Debate de urgência sobre a venda de empresas a entidades estrangeiras
Intervenção de Odete Santos
5 de Maio de 2004

 

Senhor Presidente
Senhores Deputados
Senhores membros do Governo

Não há dúvida que o Capitalismo para gerar a sua riqueza, não conhece outro processo senão o de gerar pobreza. Nomeadamente em épocas de recessão fica bem patente que o Capitalismo aumenta os seus lucros através do aumento dos despedimentos, das falências, da precarização dos vínculos laborais, da redução de direitos dos trabalhadores, da anulação de direitos sociais.

O Capitalismo não entende a linguagem dos que falam da responsabilidade social das empresas.

Porque a única responsabilidade que o move é a de prestar vassalagem no altar do lucro, no altar que vai variar de lugar, deslocalizando-se, segundo as conveniências do mesmo.

Aos que veneram o Deus lucro, importará que os centros de decisão fiquem no País?

A avaliar pelo número de empresas que deslocaram a sua produção para o estrangeiro, a resposta não pode deixar de ser negativa.

E Importa aos interesses capitalistas, o cortejo de desempregados produzido pelas empresas deslocalizadas, encerradas, vendidas?

A avaliar pela ligeireza com que se tomam as decisões de encerramento de empresas, a resposta não pode deixar de ser negativa.

O Capitalismo não pode sobreviver sem pobreza. O desempregado, a família vítima do desemprego e sobrevivendo da caridadezinha, são fenómenos considerados naturais para os senhores do mundo.

O que é preciso( reclamam) é manter a chama bruxuleante do lucro. A todo o custo.

É neste contexto que assistimos no nosso País ao desmantelamento do tecido produtivo. Vejam-se, nomeadamente, os índices negativos da produção industrial, publicados pelo INE

Emblemática é a destruição do sector da indústria siderúrgica, da indústria química, do sector da metalomecânica pesada.

A Bombardier deslocaliza progressivamente a produção para Espanha, Suécia e Alemanha.

No sector têxtil assistimos a encerramentos devidos a deslocalizações em fábricas como a Melka, a Vesticom, a Finex, a Brax.
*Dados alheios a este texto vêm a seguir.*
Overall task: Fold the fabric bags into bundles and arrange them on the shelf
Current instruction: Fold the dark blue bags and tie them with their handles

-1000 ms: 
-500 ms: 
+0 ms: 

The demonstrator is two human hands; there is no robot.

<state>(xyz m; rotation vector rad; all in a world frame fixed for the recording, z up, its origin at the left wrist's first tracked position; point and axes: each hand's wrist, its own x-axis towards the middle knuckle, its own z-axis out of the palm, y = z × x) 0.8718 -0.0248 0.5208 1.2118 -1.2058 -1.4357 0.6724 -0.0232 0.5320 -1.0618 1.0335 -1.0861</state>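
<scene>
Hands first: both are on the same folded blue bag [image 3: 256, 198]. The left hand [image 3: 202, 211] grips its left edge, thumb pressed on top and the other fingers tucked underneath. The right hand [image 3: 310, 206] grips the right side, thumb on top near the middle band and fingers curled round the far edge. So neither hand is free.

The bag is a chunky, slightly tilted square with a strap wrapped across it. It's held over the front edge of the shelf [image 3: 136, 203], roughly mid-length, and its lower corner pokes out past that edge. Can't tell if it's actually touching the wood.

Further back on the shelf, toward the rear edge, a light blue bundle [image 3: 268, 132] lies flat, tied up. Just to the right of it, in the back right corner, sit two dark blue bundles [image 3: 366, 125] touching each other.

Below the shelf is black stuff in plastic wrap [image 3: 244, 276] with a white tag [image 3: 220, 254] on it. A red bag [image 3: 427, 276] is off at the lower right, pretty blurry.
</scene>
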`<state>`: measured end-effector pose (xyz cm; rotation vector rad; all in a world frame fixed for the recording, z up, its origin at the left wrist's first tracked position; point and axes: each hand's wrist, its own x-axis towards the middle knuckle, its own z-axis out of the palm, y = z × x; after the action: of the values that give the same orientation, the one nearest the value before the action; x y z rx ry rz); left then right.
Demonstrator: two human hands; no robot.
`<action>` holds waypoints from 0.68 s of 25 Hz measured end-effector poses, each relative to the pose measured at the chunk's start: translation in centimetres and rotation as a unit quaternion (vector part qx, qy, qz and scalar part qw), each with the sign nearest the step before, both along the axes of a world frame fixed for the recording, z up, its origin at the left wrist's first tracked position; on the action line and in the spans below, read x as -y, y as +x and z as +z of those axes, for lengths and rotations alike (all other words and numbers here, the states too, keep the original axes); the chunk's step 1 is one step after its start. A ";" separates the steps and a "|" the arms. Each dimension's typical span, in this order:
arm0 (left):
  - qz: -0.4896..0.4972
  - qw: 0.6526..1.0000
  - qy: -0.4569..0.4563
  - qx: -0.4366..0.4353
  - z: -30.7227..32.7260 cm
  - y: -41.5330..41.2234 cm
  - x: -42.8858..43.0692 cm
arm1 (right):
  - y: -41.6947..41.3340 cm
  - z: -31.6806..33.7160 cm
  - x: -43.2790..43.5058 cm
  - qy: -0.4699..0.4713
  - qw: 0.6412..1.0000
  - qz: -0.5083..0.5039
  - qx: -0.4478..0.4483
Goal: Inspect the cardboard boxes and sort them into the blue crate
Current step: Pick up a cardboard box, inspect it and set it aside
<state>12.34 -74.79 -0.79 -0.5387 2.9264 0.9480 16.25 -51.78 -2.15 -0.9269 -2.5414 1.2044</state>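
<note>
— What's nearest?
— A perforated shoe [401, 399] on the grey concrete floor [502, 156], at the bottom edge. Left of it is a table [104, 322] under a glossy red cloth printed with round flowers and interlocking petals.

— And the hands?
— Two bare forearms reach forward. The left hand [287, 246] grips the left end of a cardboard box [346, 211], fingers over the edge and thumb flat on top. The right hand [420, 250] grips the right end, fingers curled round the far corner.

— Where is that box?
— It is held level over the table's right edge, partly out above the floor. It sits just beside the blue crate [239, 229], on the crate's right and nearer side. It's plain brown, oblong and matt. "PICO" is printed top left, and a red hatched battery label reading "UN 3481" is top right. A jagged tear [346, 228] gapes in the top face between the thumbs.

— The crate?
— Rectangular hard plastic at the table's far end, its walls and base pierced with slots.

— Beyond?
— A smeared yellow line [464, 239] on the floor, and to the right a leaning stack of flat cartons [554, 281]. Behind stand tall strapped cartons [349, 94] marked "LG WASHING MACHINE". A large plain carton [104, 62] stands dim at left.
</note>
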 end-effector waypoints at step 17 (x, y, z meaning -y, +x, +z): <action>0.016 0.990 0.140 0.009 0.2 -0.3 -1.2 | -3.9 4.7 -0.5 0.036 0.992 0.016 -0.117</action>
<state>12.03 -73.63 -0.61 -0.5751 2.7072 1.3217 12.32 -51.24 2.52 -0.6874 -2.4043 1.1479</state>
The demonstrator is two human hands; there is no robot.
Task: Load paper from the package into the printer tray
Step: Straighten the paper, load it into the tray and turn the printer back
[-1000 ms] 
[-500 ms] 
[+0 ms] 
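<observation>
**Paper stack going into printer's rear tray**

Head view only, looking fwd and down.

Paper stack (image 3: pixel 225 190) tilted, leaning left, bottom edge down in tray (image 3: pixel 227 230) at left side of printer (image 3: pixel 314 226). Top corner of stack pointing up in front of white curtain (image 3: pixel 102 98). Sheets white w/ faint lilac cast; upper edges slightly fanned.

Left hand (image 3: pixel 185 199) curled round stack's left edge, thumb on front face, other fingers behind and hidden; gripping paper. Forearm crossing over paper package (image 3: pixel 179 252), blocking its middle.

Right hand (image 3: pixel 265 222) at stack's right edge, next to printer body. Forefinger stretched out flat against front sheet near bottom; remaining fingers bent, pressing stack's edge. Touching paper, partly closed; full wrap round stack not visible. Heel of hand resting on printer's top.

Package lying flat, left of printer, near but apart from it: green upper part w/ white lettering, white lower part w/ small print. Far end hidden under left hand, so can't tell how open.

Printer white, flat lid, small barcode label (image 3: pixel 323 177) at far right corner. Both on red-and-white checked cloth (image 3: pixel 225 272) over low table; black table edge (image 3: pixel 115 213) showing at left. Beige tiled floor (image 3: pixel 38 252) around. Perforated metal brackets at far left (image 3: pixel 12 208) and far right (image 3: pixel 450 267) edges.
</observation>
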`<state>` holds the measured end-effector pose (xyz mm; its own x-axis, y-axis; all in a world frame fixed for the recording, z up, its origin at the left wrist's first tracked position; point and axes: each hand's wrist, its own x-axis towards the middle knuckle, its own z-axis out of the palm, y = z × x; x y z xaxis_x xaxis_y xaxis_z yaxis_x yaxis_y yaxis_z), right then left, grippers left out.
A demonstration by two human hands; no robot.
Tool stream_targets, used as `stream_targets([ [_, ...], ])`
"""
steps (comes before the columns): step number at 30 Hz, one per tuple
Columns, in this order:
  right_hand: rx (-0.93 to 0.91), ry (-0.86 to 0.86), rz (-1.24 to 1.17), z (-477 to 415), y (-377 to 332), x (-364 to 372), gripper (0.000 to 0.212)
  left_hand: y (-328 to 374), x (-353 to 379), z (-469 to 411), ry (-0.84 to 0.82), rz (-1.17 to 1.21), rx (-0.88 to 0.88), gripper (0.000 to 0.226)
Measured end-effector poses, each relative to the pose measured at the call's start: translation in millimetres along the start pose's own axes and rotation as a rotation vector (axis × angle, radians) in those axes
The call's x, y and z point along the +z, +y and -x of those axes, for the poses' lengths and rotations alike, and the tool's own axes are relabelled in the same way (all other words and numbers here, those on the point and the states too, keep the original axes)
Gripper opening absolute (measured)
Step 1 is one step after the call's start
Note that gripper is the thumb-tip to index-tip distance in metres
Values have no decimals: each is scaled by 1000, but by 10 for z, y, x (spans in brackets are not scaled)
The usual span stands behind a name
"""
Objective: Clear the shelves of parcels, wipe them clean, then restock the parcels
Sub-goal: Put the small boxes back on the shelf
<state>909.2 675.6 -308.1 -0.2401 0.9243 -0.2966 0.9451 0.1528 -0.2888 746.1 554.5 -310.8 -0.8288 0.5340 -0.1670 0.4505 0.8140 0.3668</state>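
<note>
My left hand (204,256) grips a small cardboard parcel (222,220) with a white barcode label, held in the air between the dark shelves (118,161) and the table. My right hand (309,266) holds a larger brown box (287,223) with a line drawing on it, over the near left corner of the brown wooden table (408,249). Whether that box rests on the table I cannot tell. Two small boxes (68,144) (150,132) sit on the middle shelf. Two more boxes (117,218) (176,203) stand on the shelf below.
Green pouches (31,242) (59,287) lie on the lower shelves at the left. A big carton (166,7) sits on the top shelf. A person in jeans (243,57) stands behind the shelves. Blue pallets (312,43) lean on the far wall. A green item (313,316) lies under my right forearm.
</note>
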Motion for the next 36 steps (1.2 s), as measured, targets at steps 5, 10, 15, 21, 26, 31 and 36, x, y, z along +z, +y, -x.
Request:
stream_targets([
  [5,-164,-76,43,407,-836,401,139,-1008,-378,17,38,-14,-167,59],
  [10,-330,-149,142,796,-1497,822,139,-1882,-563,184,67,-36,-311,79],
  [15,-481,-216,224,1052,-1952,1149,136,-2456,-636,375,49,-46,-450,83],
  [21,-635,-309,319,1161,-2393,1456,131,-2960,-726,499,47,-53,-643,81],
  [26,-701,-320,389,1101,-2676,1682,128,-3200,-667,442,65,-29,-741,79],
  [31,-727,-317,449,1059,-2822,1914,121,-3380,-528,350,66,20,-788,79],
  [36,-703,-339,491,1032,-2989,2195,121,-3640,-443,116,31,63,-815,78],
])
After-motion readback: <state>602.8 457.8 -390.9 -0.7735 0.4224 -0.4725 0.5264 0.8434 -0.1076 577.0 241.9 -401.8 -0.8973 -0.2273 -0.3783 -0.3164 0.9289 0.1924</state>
Entre os Distritos duramente fustigados contam-se os distritos de Aveiro, Braga, Castelo Branco, Coimbra, Lisboa, Porto, Setúbal.

Resultando, desta situação um contínuo aumento do número de desempregados, nomeadamente entre as camadas jovens. Segundo o Eurostat a taxa de desemprego entre os jovens com menos de 25 anos, foi de cerca de 16% em Março do corrente ano, quando em Março de 2003 a taxa fora de 13,8%.
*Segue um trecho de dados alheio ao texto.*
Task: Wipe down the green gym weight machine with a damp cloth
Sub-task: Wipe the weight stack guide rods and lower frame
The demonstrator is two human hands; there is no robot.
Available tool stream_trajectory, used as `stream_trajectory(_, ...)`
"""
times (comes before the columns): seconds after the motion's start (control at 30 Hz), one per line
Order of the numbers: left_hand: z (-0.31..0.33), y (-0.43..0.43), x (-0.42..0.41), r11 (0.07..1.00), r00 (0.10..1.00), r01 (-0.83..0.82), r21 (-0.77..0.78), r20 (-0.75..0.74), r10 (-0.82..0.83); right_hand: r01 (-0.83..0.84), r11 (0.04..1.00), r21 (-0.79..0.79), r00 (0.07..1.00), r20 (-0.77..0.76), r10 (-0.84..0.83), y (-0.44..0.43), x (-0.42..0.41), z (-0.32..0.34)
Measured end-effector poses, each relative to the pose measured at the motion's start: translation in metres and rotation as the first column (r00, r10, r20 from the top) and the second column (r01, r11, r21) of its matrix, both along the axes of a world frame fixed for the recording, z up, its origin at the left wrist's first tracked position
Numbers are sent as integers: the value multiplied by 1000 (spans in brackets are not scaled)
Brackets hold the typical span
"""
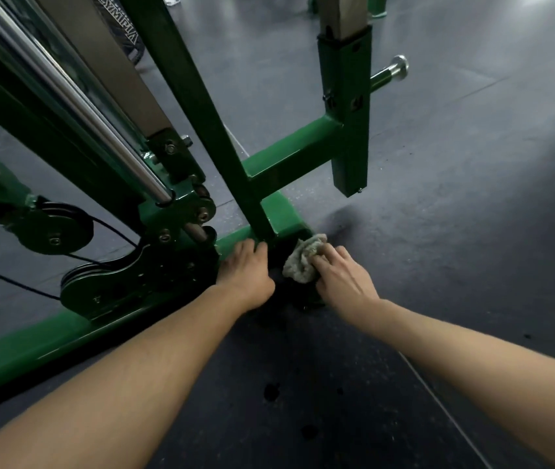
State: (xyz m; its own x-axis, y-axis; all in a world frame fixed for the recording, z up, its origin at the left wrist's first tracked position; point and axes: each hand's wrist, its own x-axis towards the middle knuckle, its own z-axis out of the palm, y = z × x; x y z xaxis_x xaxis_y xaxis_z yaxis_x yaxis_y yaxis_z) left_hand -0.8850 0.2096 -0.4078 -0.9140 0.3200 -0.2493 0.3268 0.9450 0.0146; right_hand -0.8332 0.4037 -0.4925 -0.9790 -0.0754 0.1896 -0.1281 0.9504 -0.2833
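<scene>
Two bare hands work at the foot of a green weight machine (289, 157) on a dark gym floor (455, 231). One crumpled, pale cloth (303, 258) is in view, bunched against the shadowed near end of the machine's base rail (32, 346), where the slanted upright (201, 106) meets it. The right hand (340, 275) presses on the cloth from the right, its grip narrow, fingers bent over the fabric and holding it against the frame. The left hand (247, 269) rests on the base rail just left of the upright, fingers curled over the rail's far edge, close beside the cloth but apart from it. Two black pulleys (56, 228) sit at left, with thin black cables running from them. One chrome guide rod (76, 106) slants down into a bolted bracket. One short peg with a chrome end cap (394, 69) projects to the right from the square post (347, 106) at far right. White lettering on a dark panel at upper left, seen upside down, reads "OLYMPIA" (120, 33). Several dark spots mark the floor near the forearms.
</scene>
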Motion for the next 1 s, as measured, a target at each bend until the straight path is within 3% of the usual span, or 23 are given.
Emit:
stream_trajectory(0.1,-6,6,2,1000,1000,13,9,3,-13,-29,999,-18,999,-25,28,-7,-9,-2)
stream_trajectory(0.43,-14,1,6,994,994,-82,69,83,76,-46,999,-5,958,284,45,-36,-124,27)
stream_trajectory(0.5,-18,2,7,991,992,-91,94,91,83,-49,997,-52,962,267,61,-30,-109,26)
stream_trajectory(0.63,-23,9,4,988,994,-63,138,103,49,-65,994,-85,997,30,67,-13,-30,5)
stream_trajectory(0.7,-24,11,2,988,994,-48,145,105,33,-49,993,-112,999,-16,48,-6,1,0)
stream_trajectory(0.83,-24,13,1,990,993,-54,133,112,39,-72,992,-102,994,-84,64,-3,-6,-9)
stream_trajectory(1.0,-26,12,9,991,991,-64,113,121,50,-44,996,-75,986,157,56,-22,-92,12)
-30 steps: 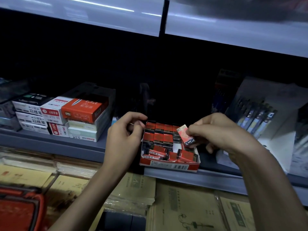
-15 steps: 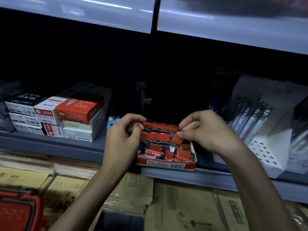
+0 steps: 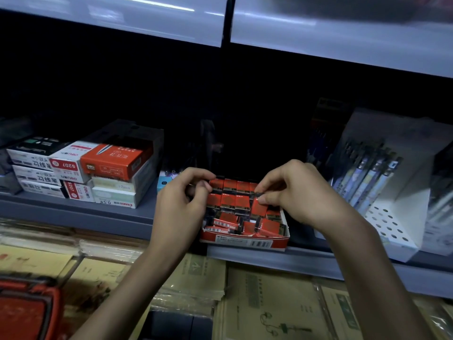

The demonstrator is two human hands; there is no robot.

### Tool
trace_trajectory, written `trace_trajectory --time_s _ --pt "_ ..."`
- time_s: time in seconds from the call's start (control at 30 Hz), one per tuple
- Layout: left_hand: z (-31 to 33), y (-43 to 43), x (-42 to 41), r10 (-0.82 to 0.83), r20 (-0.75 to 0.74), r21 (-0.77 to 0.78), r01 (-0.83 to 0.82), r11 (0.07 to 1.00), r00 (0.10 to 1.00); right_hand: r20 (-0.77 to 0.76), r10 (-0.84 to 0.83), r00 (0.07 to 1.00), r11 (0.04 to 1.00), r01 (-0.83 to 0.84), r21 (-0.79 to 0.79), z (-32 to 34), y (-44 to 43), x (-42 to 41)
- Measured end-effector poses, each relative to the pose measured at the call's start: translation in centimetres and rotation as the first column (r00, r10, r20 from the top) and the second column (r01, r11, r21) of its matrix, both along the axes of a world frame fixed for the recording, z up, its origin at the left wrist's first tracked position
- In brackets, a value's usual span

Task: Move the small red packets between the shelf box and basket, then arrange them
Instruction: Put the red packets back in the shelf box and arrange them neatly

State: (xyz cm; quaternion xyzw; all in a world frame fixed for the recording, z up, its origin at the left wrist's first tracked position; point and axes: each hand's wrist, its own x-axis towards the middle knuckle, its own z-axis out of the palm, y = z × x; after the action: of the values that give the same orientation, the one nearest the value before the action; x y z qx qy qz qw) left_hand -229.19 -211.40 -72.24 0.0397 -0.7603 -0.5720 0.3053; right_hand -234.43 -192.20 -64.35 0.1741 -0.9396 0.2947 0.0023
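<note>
moved: right hand (image 3: 301,195) is lowering pinched packet (image 3: 258,208) into box (image 3: 245,241), 3 o'clock side | left hand (image 3: 179,204) is curling at 9 o'clock, grip unclear | row is filling

— Where does the camera sit?
— On the person's head: one wide-angle view facing forward and down at a shop shelf (image 3: 73,212).
— How near?
— Within arm's reach. Both forearms enter from the bottom edge; the left hand (image 3: 179,204) and right hand (image 3: 301,195) meet mid-frame over the shelf box (image 3: 245,241). The upper shelf (image 3: 343,38) crosses the top, and a red basket (image 3: 27,312) clips the lower-left corner.
</note>
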Motion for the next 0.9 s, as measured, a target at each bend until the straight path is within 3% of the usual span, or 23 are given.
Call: trace_trajectory --time_s 0.4,0.9 --pt "-0.3 0.0 0.0 -0.001 0.021 -0.006 0.001 1.000 1.000 -0.087 0.033 0.996 0.992 -0.022 0.126 -0.9 -0.8 0.0" --pt "-0.4 0.3 -0.3 0.006 0.021 -0.007 -0.006 1.000 1.000 -0.139 0.023 0.990 0.990 -0.003 0.137 -1.9 -0.8 0.4"
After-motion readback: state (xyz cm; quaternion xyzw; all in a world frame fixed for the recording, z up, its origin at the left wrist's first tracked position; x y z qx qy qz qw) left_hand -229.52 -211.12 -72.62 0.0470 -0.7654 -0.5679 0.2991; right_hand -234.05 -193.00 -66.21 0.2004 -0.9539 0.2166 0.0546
E tudo isto foi rodeado de uma ofensiva ideológica sem precedentes, destinada a convencer que a culpa dos encerramentos e das deslocalizações devia ser atribuída á legislação laboral, aos trabalhadores, aos Sindicatos, à Constituição de Abril.

A verdade é que o Capitalismo tem pecado por um defeito que caracteriza a sua própria personalidade: a via preferencial para o aumento da competitividade e da produtividade é a da redução de custos.A redução á custa do trabalhador. À custa do seu salário, da sua jornada de trabalho, da sua estabilidade no emprego. À custa dos seus direitos.
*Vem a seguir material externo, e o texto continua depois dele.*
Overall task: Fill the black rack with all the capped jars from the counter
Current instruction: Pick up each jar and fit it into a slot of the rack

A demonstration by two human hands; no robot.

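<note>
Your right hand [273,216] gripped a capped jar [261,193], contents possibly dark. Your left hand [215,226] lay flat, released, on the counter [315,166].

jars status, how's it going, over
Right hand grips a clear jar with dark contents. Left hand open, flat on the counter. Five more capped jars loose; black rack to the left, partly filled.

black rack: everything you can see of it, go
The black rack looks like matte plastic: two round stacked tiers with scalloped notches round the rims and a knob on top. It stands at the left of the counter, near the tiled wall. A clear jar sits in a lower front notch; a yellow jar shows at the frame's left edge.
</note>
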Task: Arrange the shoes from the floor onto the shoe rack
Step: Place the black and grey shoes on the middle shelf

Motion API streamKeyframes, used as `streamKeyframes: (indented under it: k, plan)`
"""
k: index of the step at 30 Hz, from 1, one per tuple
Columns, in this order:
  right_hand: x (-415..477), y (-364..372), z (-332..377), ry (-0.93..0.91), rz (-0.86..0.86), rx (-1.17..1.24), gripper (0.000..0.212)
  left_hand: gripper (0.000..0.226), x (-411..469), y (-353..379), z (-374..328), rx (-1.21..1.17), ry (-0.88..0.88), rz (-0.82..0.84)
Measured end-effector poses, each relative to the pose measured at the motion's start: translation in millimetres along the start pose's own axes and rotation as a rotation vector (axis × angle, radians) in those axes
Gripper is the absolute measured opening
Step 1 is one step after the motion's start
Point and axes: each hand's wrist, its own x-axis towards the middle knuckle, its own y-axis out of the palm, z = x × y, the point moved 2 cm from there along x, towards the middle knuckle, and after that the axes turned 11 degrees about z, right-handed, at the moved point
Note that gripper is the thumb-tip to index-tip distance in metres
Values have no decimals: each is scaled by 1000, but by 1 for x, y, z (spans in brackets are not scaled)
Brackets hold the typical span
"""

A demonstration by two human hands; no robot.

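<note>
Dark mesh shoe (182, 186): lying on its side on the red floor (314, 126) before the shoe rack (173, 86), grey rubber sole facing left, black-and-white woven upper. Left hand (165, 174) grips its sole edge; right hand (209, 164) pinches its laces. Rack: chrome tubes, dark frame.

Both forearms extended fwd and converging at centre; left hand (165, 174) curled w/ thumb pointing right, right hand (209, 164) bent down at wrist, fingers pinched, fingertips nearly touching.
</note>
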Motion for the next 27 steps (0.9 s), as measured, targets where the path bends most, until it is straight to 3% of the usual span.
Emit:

Daí que, acompanhando a triste evolução dos tempos com os quais se encontra aggiornato, o Governo muniu-se de um Código do Trabalho que melhor permitisse, a precarização das relações laborais, a degradação do salário, o aumento dos ritmos de trabalho, a desorganização do tempo de trabalho.

Fê-lo para facilitar ao Capitalismo a gestação de maior número de pobres, dando a tal fenómeno a aparência de um fenómeno natural. Para que se não veja claramente que o aumento dos lucros se faz à custa do empobrecimento de muitos.

Fê-lo para tornar mais fácil o encerramento de empresas, os despedimentos, o desemprego.

Fez o Código do Trabalho contra os trabalhadores portugueses, mão de obra que o Governo quer ainda tornar mais barata, à custa de direitos económicos e sociais. À custa da falta de formação profissional dos trabalhadores.

O Governo fez o Código do Trabalho contra os interesses nacionais. O que não admira.

Não admira, por parte de quem defende o primado da Constituição Europeia sobre a Constituição da República.

Mas este caminho não é inevitável. É tão só a opção do Governo. É possível um outro modelo de sociedade em que a inovação e o desenvolvimento se façam no pleno respeito pelos direitos sociais e laborais; em que a riqueza produzida por quem trabalha seja distribuída de uma forma mais justa; em que não passe impune a ganância do lucro fácil e parasita à custa do emprego e da dignidade dos trabalhadores.

Esta não é a opção do Governo. Mas será um dia a escolha dos trabalhadores.